ABOUT THIS TASK => Read the records that follow and state how many lines hold "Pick", adding nothing else.

TASK DATA =>
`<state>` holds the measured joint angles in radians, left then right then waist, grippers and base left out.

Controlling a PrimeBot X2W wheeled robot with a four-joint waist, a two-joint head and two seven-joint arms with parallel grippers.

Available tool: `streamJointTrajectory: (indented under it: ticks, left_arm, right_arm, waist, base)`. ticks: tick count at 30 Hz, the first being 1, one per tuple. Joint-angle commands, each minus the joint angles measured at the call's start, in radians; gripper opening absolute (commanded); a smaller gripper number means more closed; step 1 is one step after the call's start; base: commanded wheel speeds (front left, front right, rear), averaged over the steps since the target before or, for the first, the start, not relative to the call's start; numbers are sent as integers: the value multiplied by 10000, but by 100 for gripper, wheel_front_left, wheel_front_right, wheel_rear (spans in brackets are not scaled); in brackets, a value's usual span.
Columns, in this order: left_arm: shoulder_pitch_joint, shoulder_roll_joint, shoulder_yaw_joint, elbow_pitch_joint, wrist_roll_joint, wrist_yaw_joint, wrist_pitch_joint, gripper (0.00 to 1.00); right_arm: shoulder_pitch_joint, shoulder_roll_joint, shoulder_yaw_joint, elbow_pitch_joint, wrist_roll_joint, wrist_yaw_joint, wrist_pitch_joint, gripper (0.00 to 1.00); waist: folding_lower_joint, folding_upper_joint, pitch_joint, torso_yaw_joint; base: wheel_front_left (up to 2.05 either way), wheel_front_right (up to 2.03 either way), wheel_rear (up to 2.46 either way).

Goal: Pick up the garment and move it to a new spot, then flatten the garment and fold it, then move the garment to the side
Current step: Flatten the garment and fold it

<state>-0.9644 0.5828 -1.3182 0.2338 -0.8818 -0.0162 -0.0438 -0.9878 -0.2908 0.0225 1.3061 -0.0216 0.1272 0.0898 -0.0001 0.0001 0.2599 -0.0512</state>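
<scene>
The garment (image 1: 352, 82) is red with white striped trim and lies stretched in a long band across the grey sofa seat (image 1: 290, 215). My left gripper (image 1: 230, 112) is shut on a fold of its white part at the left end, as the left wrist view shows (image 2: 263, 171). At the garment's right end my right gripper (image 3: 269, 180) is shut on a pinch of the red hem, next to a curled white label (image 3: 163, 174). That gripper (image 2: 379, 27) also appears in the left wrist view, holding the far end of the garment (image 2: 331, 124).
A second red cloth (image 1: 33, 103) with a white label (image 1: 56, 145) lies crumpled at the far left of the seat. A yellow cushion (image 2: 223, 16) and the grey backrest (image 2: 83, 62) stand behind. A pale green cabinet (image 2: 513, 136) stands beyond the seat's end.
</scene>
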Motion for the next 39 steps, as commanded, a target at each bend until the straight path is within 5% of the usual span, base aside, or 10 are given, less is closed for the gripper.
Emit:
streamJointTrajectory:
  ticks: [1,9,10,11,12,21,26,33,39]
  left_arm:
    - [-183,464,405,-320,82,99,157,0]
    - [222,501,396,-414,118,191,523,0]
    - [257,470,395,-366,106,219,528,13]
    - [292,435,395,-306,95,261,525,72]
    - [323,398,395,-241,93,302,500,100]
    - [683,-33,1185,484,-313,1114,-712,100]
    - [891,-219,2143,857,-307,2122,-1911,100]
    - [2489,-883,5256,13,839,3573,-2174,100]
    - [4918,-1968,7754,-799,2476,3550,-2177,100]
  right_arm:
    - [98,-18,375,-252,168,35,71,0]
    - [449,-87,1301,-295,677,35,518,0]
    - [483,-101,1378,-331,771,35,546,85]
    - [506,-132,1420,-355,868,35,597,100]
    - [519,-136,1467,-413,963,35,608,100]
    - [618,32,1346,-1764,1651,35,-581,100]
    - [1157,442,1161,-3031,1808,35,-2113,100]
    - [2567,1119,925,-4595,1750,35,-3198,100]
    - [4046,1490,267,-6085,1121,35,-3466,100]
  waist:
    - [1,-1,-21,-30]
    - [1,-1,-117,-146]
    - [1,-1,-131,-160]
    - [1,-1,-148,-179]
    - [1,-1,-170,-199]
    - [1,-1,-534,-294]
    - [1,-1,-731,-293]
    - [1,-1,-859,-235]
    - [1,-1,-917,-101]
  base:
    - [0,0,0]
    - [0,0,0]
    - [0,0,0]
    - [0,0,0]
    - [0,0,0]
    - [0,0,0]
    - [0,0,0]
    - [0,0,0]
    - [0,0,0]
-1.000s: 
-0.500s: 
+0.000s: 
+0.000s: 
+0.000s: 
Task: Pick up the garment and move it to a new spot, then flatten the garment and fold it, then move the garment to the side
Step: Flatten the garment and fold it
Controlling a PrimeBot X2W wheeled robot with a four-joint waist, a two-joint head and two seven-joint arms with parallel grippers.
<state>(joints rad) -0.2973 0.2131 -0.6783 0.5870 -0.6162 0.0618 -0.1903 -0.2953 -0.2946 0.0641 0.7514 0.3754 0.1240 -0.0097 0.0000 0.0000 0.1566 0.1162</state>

RESPONSE => 2